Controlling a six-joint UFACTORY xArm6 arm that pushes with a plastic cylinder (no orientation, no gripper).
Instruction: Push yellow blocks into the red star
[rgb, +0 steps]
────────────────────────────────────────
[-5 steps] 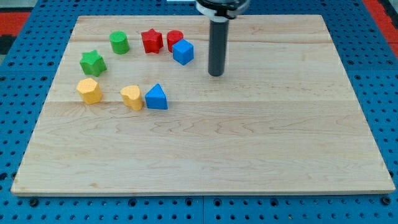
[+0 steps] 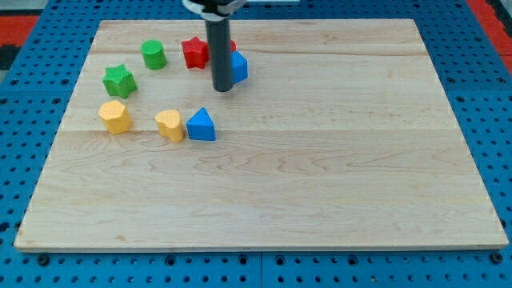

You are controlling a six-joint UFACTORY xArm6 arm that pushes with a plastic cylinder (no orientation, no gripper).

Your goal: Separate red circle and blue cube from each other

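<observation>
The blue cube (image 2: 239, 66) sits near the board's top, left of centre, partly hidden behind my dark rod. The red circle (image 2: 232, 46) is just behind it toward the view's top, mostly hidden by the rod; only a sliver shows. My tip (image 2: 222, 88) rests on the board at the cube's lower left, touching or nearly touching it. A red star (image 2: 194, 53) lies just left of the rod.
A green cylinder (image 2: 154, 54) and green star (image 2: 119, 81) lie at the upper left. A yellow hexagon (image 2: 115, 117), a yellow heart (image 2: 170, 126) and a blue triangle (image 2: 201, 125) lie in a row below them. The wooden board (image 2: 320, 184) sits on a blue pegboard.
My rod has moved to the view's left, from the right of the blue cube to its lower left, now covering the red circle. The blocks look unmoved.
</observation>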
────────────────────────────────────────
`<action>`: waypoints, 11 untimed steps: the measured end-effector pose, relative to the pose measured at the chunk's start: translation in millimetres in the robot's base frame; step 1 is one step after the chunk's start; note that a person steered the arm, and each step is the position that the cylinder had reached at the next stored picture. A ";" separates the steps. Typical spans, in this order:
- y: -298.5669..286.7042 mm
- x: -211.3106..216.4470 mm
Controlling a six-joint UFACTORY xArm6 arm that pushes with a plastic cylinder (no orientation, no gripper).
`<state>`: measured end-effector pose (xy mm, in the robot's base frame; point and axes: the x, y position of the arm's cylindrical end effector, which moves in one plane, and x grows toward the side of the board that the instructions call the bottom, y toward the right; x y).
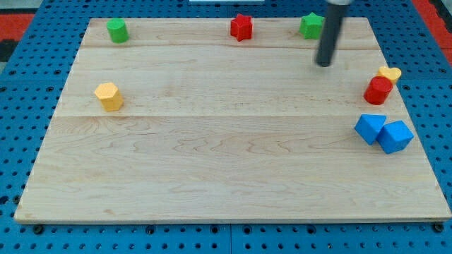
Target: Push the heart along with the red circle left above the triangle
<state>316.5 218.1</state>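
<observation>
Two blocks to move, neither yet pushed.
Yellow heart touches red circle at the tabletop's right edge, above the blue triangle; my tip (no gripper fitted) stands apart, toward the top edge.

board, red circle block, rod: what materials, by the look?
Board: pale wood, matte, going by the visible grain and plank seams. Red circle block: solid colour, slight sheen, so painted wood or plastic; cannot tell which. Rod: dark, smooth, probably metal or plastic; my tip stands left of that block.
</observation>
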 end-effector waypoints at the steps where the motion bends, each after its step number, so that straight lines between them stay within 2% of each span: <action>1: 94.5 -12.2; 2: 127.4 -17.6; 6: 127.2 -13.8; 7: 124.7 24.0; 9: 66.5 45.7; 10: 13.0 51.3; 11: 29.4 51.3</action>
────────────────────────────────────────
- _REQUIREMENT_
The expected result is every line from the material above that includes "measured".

- _SOLUTION_
`<action>`: waypoints, 11 untimed steps: the measured end-effector pose, relative to the pose measured at the chunk's start: translation in millimetres in the robot's base frame; step 1 is one step after the chunk's start; note that a person steered the arm, and each step is the position that the cylinder had reached at the next stored picture. A ";" separates the steps. Typical spans, in this order:
`<state>`: measured end-effector pose (xy mm, in the robot's base frame; point and axes: the x, y position of the arm's cylindrical end effector, which moves in one plane, and x grows toward the side of the board that the instructions call the bottom, y toward the right; x y).

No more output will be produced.